The required lines are those that contain "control"; pull them out of the data and copy them.

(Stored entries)
[Start of Attachment]

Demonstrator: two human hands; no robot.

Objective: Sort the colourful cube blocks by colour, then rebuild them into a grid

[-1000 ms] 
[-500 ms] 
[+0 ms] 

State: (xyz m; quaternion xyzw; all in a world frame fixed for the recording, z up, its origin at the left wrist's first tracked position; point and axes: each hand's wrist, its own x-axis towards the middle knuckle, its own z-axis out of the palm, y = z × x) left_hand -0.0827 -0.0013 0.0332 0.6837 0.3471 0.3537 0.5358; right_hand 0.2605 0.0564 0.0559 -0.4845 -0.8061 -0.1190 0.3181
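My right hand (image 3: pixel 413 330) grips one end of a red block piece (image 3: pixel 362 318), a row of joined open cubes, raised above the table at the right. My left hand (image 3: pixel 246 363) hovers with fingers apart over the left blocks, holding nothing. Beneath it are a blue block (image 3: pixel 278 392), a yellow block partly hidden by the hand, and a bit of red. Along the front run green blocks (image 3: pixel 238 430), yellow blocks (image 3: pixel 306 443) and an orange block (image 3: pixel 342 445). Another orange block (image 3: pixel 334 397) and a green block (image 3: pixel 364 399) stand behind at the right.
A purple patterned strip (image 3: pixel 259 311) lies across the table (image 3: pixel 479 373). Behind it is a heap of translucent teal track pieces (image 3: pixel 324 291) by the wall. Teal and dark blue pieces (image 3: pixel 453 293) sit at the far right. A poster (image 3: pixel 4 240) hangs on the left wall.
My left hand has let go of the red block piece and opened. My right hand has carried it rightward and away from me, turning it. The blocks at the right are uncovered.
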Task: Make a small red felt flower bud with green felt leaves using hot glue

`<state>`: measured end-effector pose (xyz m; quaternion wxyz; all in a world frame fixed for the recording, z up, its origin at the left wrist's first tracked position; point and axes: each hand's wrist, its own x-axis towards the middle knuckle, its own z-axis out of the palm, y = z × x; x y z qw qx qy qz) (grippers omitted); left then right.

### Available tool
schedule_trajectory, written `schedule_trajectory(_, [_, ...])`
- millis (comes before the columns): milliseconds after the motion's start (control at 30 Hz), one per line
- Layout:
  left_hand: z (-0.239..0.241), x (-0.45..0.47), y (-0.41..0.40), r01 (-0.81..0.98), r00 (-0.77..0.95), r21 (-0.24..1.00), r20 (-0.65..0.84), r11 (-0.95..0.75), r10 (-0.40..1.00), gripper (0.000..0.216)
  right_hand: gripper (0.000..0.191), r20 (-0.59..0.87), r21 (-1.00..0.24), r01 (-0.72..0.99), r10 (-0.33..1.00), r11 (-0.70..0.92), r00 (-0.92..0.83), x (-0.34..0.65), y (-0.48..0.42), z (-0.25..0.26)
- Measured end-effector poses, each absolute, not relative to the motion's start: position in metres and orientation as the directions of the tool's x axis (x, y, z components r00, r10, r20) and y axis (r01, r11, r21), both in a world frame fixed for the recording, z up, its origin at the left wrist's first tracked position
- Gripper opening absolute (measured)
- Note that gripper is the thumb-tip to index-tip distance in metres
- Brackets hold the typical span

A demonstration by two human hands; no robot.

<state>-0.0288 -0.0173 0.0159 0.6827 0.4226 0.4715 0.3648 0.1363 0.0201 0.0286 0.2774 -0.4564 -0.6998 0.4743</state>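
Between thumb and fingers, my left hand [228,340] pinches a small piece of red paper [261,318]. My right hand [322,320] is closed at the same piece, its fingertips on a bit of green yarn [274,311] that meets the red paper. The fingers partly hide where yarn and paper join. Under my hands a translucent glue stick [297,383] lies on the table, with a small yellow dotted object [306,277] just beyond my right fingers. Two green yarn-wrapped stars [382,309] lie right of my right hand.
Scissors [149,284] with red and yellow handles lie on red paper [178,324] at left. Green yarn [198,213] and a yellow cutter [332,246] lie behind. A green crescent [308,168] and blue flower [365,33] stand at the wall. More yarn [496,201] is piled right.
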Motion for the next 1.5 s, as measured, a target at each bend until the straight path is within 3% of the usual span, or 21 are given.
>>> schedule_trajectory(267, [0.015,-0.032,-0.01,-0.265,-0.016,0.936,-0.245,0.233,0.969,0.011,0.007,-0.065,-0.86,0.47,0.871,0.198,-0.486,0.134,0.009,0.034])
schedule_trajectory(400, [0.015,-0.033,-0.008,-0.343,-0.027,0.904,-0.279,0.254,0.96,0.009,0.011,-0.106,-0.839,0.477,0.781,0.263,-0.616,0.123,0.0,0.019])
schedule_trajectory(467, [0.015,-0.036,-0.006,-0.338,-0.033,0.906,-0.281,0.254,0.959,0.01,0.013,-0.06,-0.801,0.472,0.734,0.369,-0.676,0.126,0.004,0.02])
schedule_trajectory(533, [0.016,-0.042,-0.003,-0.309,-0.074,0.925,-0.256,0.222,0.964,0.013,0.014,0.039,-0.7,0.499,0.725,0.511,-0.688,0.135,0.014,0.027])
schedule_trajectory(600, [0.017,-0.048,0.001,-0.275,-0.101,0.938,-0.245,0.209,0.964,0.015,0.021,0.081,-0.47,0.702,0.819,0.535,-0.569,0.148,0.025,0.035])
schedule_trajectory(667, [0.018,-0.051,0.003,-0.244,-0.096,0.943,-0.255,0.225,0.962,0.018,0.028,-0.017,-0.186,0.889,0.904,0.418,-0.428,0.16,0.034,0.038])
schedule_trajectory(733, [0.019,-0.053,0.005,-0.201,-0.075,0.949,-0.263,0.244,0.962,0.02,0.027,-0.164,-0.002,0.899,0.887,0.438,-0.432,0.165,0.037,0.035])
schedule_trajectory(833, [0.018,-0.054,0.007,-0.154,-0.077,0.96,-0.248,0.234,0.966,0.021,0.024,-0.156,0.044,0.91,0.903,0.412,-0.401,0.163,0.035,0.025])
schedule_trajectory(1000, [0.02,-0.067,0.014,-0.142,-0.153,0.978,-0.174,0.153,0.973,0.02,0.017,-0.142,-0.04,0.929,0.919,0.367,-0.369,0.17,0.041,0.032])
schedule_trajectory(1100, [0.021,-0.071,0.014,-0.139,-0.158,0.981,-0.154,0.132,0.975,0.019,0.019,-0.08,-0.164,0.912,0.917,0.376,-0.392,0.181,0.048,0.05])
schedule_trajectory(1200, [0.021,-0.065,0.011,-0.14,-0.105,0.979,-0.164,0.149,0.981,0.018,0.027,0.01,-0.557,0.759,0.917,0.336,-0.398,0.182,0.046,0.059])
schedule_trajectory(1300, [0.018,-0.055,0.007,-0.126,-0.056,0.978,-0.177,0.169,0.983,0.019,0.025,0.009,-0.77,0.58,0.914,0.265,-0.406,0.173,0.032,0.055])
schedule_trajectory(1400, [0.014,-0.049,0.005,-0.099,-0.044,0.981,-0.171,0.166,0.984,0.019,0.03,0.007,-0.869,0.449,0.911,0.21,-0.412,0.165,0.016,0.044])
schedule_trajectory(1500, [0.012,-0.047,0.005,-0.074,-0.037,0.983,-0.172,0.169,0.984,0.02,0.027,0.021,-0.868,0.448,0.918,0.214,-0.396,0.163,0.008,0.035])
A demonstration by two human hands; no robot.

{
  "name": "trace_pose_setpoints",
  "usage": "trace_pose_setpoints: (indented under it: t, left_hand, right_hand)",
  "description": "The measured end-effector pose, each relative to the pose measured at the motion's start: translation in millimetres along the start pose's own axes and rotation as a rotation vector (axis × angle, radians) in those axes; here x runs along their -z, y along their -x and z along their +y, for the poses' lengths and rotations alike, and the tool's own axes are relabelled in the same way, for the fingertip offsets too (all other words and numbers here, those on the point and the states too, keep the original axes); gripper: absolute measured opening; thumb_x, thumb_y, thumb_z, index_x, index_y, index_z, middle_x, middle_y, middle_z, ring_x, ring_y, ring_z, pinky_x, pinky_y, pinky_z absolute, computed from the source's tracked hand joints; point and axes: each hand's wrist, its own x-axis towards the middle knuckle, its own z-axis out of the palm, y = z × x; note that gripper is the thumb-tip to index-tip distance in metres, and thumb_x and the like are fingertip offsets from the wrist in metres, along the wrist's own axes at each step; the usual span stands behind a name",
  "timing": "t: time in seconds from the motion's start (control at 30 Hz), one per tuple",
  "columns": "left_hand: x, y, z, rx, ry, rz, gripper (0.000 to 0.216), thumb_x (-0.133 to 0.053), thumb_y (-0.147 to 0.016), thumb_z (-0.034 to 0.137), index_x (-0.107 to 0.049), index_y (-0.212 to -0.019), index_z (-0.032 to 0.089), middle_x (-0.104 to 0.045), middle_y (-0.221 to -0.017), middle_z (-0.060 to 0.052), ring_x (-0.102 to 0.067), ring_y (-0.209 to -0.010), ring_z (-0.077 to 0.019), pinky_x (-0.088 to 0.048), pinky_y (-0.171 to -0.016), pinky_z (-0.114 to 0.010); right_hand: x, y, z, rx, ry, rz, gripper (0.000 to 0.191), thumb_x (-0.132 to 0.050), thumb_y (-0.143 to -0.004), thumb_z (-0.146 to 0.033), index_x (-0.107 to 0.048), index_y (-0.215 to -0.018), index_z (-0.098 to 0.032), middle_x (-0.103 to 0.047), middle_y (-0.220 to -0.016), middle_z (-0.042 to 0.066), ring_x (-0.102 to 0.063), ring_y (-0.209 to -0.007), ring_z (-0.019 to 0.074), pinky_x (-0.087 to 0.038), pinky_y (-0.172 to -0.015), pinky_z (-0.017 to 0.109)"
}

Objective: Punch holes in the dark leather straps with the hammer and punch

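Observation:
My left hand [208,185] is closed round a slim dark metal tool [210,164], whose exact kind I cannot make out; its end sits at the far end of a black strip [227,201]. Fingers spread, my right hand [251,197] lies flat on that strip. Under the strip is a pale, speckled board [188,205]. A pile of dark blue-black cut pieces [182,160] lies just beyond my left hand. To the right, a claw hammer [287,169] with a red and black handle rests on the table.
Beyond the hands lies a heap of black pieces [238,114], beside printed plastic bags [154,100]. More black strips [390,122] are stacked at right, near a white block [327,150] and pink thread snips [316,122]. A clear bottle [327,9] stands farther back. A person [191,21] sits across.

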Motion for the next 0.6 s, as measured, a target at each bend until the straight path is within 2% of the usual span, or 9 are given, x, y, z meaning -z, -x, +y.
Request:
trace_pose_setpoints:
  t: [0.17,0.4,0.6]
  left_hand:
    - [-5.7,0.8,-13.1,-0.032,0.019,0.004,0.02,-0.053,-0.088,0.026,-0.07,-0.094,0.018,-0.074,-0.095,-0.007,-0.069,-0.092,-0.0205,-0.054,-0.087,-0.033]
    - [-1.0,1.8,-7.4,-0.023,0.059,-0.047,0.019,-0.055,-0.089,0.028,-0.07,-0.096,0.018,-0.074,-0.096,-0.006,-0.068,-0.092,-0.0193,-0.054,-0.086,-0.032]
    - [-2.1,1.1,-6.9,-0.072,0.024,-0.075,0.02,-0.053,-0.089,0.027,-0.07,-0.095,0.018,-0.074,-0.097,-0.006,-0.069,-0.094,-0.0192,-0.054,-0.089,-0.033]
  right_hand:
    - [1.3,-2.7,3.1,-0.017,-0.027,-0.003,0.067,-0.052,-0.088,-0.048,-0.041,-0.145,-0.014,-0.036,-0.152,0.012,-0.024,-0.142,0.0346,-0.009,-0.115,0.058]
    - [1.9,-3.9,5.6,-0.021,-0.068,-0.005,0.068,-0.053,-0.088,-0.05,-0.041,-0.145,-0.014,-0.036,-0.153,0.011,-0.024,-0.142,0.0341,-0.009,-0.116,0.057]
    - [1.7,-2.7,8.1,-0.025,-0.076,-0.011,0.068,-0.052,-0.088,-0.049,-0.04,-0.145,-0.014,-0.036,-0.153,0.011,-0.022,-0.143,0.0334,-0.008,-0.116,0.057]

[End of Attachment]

The completed task -
- millis (comes before the columns): milliseconds after the motion's start (control at 30 Hz), one per line
  "timing": "t: time in seconds from the motion's start (control at 30 Hz), one per tuple",

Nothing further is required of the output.